One of the most pleasant (and surprising) developments of 2011 was me starting to write, Om Says: What To Read This Weekend. I started it mostly because I felt that we are continuously being bombarded with short, near term news and in the process failing to think about the big picture. I thought to myself hat our business has to be about more than just a feature upgrade or funding, or some new app.

At the same time, thanks to two awesome apps — Instapaper and Evernote — I was saving articles I would find and read during the week, often as triggers for further ruminations. I decided to share the best of seven from what I had read during the week, and the response has been pretty phenomenal. Why? Mostly because curation and sharing of content has become as important as writing. By sharing videos, photos, links, or quotes we are all essentially editors and the sharing itself is an act of editorializing. It was as Dave (Winer) showed during the dark days of September 2001.

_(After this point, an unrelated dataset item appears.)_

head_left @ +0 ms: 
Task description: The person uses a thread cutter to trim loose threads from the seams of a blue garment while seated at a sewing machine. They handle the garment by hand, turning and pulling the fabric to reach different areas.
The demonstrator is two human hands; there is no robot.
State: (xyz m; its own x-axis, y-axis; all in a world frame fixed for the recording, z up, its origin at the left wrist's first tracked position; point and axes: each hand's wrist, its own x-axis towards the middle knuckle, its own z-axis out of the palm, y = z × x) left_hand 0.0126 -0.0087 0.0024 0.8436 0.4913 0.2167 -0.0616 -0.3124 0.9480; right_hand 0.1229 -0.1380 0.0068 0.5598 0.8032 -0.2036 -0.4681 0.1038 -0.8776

Ironically, it was a lesson that I forgot. In late 2006 I started writing a link blog, The Daily Om, but stopped doing it mostly because a yoga-oriented journal objected to it and I didn’t feel like working on it. Lately, I have started culling interesting videos, quotes and news snippets on my personal blog. I have found it invigorating and will continue to experiment with new ideas.

Here are my 10 lessons learned:

  1. Blogging is communal: In 2008, I wrote that “blogging is not just an act of publishing but also a communal activity. It is more than leaving comments; it is about creating connections.” That is the single biggest lesson learned of these past 10 years. Every connection has lead to a new idea, new thought and a new opportunity.
  2. Being authentic in your thoughts and voice is the only way to survive the test of time.
  3. Being wrong is as important as being right. What’s more important — when wrong, admit that you are wrong and listen to those who are/were right.
  4. Be regular. And show up to blog every day. After all you are as fresh as your last blog post.
  5. Treat others as you expect yourself to be treated.
  6. (In 2006 I wrote this and it is worth repeating) Doc Searls once told me, and it has been one of the guiding principles for me: blog if you have something to say and respect your reader’s time. If you respect their time, they are going to give you some time of their day.
  7.  A long time ago, Slate’s Farhaad Manjoo asked mefor some tips on blogging and here is what I told him – Wait at least 15 minutes before publishing something you’ve written—this will give you enough distance to edit yourself dispassionately.
  8. Write everything as if your mom is reading your work, a good way to maintain civility and keep your work comprehensible.
  9. Blogging is not about opinion but it is about viewing the world in a certain way and sharing it with others how you look at things.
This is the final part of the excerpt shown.